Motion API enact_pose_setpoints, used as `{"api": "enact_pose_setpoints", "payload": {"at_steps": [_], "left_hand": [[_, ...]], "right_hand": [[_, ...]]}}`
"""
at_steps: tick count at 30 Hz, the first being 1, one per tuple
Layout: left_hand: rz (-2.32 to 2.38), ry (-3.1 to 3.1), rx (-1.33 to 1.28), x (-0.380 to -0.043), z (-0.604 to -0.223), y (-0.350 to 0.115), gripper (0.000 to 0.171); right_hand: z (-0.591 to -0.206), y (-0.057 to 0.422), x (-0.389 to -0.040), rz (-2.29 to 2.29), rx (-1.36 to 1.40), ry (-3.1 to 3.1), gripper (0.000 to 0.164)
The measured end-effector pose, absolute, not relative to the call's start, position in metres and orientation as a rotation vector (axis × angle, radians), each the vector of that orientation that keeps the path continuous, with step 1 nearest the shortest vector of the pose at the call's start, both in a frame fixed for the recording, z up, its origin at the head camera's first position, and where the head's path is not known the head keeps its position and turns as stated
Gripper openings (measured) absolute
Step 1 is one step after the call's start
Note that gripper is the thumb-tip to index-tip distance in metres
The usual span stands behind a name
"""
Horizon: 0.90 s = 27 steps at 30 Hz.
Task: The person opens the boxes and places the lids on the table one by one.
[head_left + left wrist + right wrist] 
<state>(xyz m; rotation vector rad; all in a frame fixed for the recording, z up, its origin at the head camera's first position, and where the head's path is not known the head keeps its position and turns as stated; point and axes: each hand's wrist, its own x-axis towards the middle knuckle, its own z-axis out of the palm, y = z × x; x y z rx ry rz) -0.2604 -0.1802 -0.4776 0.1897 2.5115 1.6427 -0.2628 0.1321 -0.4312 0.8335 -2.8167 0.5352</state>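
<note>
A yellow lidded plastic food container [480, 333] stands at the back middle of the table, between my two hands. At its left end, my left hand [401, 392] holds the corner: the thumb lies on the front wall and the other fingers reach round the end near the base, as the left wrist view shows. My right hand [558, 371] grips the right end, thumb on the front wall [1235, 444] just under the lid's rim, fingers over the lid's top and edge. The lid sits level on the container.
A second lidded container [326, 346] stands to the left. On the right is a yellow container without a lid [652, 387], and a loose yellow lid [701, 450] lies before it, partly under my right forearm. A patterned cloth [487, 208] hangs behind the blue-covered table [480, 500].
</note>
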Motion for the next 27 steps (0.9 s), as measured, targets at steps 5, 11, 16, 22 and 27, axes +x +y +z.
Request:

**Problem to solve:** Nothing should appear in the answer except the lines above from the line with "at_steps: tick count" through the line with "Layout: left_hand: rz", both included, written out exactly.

**Problem solution:**
at_steps: tick count at 30 Hz, the first being 1, one per tuple
Layout: left_hand: rz (-2.32 to 2.38), ry (-3.1 to 3.1), rx (-1.33 to 1.28), x (-0.380 to -0.043), z (-0.604 to -0.223), y (-0.350 to 0.115), gripper (0.000 to 0.171); right_hand: z (-0.591 to -0.206), y (-0.057 to 0.422), x (-0.389 to -0.040), rz (-2.29 to 2.29), rx (-1.36 to 1.40), ry (-3.1 to 3.1), gripper (0.000 to 0.164)

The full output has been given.